[[ Collected material, beginning ]]
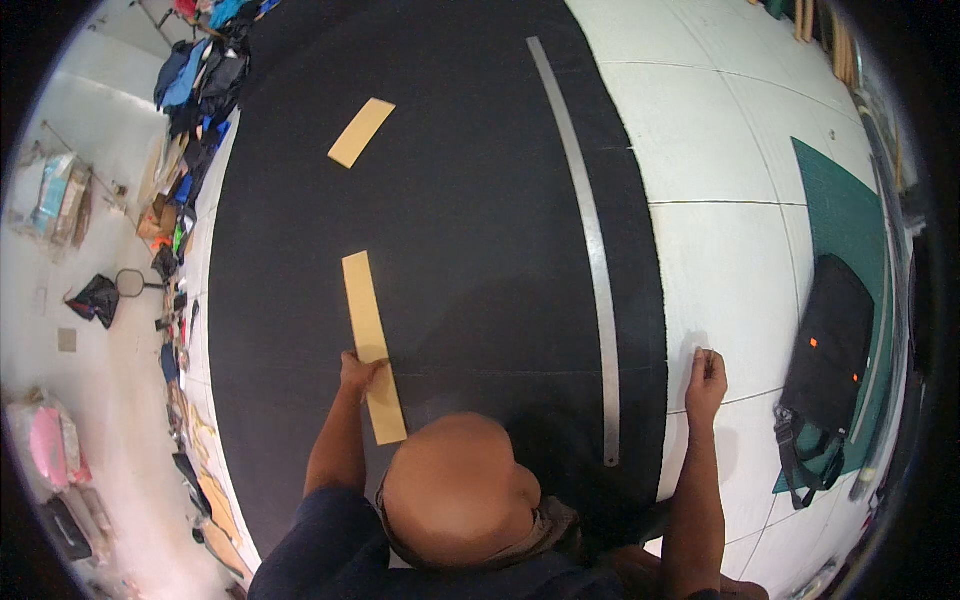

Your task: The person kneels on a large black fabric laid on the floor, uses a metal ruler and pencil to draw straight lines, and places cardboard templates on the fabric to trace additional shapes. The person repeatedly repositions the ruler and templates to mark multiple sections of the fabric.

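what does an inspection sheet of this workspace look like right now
surface: white table largely covered by black fabric
job's things: long tan strip under the left hand; long metal ruler lying on the fabric
clutter: second, shorter tan strip farther up; black bag on a green mat
hands: left pressing the strip; right hand resting on the white table beside the fabric edge, closed
cables: nothing seen
surroundings: fabric scraps piled along the left edge, bags on the floor

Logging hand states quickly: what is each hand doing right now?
Left hand: pressing on the long tan strip, not gripping.
Right hand: loosely closed on the white table, contents unclear.
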Demonstrator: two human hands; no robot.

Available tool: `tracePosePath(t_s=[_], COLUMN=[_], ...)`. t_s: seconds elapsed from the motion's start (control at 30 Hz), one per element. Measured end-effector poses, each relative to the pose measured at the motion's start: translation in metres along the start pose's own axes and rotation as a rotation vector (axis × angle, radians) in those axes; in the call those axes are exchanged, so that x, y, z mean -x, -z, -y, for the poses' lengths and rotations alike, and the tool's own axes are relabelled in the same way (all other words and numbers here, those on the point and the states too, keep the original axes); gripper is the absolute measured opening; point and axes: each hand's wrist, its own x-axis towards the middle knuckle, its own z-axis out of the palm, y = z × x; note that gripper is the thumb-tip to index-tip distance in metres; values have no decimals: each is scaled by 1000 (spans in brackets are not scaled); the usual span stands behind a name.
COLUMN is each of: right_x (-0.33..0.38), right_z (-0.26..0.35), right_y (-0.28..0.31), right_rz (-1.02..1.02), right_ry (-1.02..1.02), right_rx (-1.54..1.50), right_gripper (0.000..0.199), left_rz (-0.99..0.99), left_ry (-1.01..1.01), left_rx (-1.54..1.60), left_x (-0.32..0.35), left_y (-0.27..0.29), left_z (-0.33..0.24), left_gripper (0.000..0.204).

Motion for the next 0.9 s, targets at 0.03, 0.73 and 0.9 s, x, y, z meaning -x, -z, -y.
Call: tracePosePath(t_s=[0.03,0.73,0.9], right_x=[-2,-21,-28], right_z=[4,134,141], right_y=[-4,-62,-37], right_rz=[-12,143,-168], right_ry=[1,-150,-39], right_rx=[0,-697,-743], right_gripper=[26,32,24], left_rz=[-74,348,881], left_ry=[-42,-1612,-1177], left_rx=[-46,57,393], left_x=[6,221,259], left_y=[5,11,-47], left_z=[-6,-359,-389], left_gripper=[63,14,34])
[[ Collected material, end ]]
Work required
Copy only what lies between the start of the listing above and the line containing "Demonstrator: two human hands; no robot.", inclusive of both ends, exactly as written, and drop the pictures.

Result for this task
Your task: The person kneels on a large black fabric laid on the floor, uses a metal ruler and pencil to draw straight lines, and places cardboard templates on the fabric to trace additional shapes. The person repeatedly repositions the ruler and templates to mark multiple sections of the fabric.

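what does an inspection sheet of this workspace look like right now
surface: white table largely covered by black fabric
job's things: long tan strip under the left hand; long metal ruler lying on the fabric
clutter: second, shorter tan strip farther up; black bag on a green mat
hands: left pressing the strip; right hand resting on the white table beside the fabric edge, closed
cables: nothing seen
surroundings: fabric scraps piled along the left edge, bags on the floor

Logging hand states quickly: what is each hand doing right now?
Left hand: pressing on the long tan strip, not gripping.
Right hand: loosely closed on the white table, contents unclear.
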Demonstrator: two human hands; no robot.

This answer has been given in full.